Originally a Left Fielder in the Dominican Republic, Tapia was shifted to and is still learning first base. A dedicated, hard working player, he is one of the first players to the field every day. He works with the coaches and takes extra fielding practice any chance he can get. 2017 Lake County Captains manager, Larry Day, was quoted often saying “Manny is making steady progress as a first baseman, he’s eager, he’s such a hard worker.”
With the excitement of his powerful hitting and progress at fielding, it will be interesting to see where the parent club, Indians, place Tapia to start 2018. A start at Lake County again or an advance to Lynchburg of the Carolina League? We’ll soon find out as spring training approaches.

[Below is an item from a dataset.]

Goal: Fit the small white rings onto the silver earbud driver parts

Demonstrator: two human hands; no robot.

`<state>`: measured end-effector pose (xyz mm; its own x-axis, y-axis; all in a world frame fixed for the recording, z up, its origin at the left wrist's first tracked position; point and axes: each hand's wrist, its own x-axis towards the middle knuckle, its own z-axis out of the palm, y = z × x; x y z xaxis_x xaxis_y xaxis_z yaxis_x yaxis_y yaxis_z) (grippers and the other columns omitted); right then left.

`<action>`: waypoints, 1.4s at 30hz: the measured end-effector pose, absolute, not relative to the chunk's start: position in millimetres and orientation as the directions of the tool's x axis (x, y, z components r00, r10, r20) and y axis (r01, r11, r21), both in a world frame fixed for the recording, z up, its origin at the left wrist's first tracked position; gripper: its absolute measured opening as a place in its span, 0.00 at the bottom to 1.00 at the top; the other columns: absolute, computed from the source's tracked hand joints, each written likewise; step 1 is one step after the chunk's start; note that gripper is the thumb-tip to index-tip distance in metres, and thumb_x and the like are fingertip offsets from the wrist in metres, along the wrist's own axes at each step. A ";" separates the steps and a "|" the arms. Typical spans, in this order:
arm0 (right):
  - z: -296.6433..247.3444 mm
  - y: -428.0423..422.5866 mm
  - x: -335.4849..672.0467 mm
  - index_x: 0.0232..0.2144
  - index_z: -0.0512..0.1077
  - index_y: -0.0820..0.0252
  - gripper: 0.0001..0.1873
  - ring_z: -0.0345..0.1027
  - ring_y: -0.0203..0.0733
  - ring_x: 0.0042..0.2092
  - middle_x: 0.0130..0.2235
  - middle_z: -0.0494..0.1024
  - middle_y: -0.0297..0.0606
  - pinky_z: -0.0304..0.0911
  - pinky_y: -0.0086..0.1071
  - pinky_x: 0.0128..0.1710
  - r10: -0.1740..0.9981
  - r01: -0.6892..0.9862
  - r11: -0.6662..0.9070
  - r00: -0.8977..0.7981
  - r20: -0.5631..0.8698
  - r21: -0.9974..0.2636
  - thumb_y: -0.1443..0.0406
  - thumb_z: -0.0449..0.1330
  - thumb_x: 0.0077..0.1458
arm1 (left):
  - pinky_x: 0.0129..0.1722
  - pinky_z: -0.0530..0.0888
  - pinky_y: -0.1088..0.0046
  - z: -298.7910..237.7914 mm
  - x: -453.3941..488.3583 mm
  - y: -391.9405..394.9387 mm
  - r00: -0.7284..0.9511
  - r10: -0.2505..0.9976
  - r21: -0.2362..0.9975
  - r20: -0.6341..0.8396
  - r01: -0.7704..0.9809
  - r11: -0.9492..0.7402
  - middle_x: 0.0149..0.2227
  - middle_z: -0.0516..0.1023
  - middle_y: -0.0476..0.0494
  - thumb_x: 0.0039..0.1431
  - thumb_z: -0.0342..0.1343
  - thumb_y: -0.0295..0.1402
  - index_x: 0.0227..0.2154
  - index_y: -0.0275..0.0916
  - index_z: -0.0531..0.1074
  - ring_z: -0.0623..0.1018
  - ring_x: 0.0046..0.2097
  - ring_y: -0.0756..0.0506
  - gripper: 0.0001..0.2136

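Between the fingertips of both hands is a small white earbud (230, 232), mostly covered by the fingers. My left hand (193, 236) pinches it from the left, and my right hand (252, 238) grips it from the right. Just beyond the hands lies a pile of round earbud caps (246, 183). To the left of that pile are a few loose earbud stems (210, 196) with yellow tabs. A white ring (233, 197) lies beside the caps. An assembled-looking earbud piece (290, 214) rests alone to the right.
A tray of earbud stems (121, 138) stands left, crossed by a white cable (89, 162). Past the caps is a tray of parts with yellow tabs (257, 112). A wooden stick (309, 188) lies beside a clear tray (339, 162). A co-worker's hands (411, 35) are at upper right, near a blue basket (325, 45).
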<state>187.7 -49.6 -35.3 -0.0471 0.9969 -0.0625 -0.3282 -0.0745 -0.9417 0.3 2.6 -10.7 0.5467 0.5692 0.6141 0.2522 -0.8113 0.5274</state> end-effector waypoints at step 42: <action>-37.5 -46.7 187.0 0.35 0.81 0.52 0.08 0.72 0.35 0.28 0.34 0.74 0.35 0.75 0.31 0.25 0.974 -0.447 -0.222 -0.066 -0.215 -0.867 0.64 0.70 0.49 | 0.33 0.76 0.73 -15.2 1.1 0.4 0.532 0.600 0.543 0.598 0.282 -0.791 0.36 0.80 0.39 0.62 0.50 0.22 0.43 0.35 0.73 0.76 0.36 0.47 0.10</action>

Ulysses Cantu – 1B (Cleveland Indians)
A 6th round pick out of Boswell, Texas High School in the 2016 draft, Ulysses Cantu is an interesting player for the Indians. Cantu was drafted as a Third Baseman. However, little opportunity to play or develop there exists, as the Indians are well stocked with other third base prospects at all levels (see my previous post about Nolan Jones).
Cantu is a 6′ righty, first baseman, which may not be the ideal profile. The Indians no doubt looked at Cantu’s bat tools first. He has good balance at the plate, manages the strike zone, recognizes pitches and rarely gets fooled. Cantu’s swing is quick and compact. He squares the ball up on the barrel with ease. Ulysses is incredibly strong (he trains cross-fit) and above average power can be seen in his bat.
The Indians are most likely concentrating on developing Cantu as a hitter first and will worry about where he fits in defensively later. Third base is his natural position and where his size fits him best. He does have experience in high school as a catcher and the Indians could possibly explore that, but that might take a toll on his bat.
Cantu played the 2017 season for the Mahoning Valley Scrappers (NY-PENN League). He played 53 games at his new position, first base, and posted admirable numbers. On defense, he posted a .987 FPCT – converting 457 out 463 chances and was on the receiving end of 39 double plays. He hit 53-209 at the plate for a .254 AVG, with 10 doubles, 4 home runs, 25 RBI, and 17 BB.
Ulysses Cantu is still a very young player. He’ll turn 20 in May 2018. There’s plenty of upside in all aspects of his game. The hits, average, and power will all increase as he continues to see more professional pitching. Patience and time will find him a defensive home or even a future as a DH.